If your city suppresses social-lodging options like AirBnB…
…maybe City Hall is not your friend [Arnold Kling, Nick Sibilla/IJ, earlier here and here]
May 2 roundup
- Pigford and more: why do modern privacy laws so often redound to the benefit of those in power? [Stewart Baker]
- N.H. man who lost life savings at carnival game in exchange for dreadlocked banana concedes he was “foolish” but is considering lawsuit [WBZ, BoingBoing]
- The judicial humorist — I’ve got him on the list [San Antonio strip club case: MySanAntonio, Above the Law, ABA Journal]
- To be for capitalism, be against crony capitalism [Tim Carney, The Atlantic]
- “News Corp.

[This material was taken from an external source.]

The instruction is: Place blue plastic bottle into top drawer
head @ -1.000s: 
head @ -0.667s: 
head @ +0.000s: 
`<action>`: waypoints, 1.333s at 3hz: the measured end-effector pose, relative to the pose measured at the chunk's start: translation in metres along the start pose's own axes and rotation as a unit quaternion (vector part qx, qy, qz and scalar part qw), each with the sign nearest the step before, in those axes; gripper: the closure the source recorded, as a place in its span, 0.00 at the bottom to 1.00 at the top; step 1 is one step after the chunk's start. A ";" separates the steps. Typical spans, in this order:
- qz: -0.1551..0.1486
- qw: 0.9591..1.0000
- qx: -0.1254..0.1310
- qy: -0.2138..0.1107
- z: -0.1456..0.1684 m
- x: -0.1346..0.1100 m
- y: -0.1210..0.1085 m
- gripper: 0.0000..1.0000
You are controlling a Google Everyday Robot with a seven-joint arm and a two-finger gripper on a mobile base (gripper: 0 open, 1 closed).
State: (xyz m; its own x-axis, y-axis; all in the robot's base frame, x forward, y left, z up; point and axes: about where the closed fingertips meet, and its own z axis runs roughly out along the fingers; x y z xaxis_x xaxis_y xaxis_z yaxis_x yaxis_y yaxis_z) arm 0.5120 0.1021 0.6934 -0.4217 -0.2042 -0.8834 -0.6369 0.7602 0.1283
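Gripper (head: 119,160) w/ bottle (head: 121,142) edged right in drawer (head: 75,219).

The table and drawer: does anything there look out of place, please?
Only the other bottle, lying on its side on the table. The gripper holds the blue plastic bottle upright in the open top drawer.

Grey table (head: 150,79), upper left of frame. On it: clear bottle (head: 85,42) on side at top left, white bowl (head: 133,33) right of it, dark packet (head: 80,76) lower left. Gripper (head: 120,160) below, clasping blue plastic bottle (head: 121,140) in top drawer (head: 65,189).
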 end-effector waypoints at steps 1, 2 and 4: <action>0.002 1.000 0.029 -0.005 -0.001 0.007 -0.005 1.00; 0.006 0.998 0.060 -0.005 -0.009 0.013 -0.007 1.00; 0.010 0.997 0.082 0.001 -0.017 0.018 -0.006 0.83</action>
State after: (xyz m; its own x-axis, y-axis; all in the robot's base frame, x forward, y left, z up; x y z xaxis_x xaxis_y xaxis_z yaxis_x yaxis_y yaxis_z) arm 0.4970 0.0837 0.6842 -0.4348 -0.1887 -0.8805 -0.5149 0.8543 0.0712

Pays Itself $139 Million For Phone-Hacking Scandal — Minus Legal Fees” [Daniel Fisher]
- What must they think of the Norris-LaGuardia Act of 1932? Brennan Center lists Wisconsin bill providing for stays of injunction pending appeal among “Attacks on Judiciary” [Brennan Center Fair Courts E-lert]
- Federal Trade Commissioner Joshua Wright says it’s time to pin down commission’s vague Section 5 power [Andrea Agathoklis Murino, WLF]
April 20 roundup
- “Victory For Blogger Patterico In Free Speech Case” [Ken at Popehat, earlier]
- “Watch ‘disparate impact’ become the new HUD jihad if it succeeds in [Westchester]” [Jackson Jambalaya, earlier]
- “Big Tobacco uses Big Government to keep out Small Competitors” [Tim Carney, DC Examiner]
- Casinos or no, Connecticut tribes want the federal dole [AP]
- High cost of litigation to California municipalities [L.A. Daily News, new CALA report in PDF] “San Francisco’s iconic cable cars cost city millions of dollars in legal settlements” [AP]
- Morning sickness drug Bendectin, famed casualty of unfounded litigation, returns to market renamed diclegis [MedPageToday, David Bernstein; background here, etc.; classic account from Peter W. Huber’s Galileo’s Revenge] Another Bendectin sequel: Barry Nace, former ATLA/AAJ head, draws 120-day suspension from West Virginia high court [Chamber-backed WV Record]
- “Tennessee’s ‘guns in parking lots’ bill a net drain on liberty [George Scoville; similarly Bainbridge and earlier] Another pro-gun but anti-liberty idea: Colorado lawmaker wants to force firms to hire guards if they deny armed customers access to their premises [KOAA, SecurityInfoWatch, Durango Herald (idea nixed in committee)]
How much political clout do liquor wholesalers have?
Enough that 33 states have so-called enacted At Rest laws, requiring that bottles spend time in an in-state warehouse before being sold to consumers. Although the laws limit competition, drive up prices to consumers, and make it harder to special-order less common labels, New York may join the list following generous donations to politicians from an in-state wholesaler. [New York Post] FTC attorney David Spiegel analyzed anti-competitive liquor laws in this 1985 article (PDF) in Cato’s Regulation magazine.
And: I’ve posted an expanded version at the Cato blog. (& Michelle Minton, CEI “Open Market,” who cites an informative column by Tom Wark, WineInterview.com, to the effect that the New York bill may be dead for now.) (Edited for accuracy 4/9: licensed New York wholesalers already own warehouses in both New York and New Jersey, and the bill would have protected the former from competition from the latter)
FDA declines to approve new tobacco products
Is this what Congress intended, or what the public was told, when the FDA was given authority over tobacco in 2009? Jacob Grier at the Atlantic:
As first reported by Michael Felberbaum of the Associated Press, since 2009 the agency has received about 3,500 substantial equivalence reports [i.e., submissions seeking approval for new products on the grounds that they are substantially equivalent to products already on the market]. Approximately 115 employees work on reviewing them. And to date they have issued exactly zero rulings.
Can it really be the case that none of the 3,500 reflect new products that are substantially equivalent to (or for that matter safer than) the cigarettes already on the market? And while we’re asking questions, who benefits when new competition for existing products is cut off? More: Michael Siegel.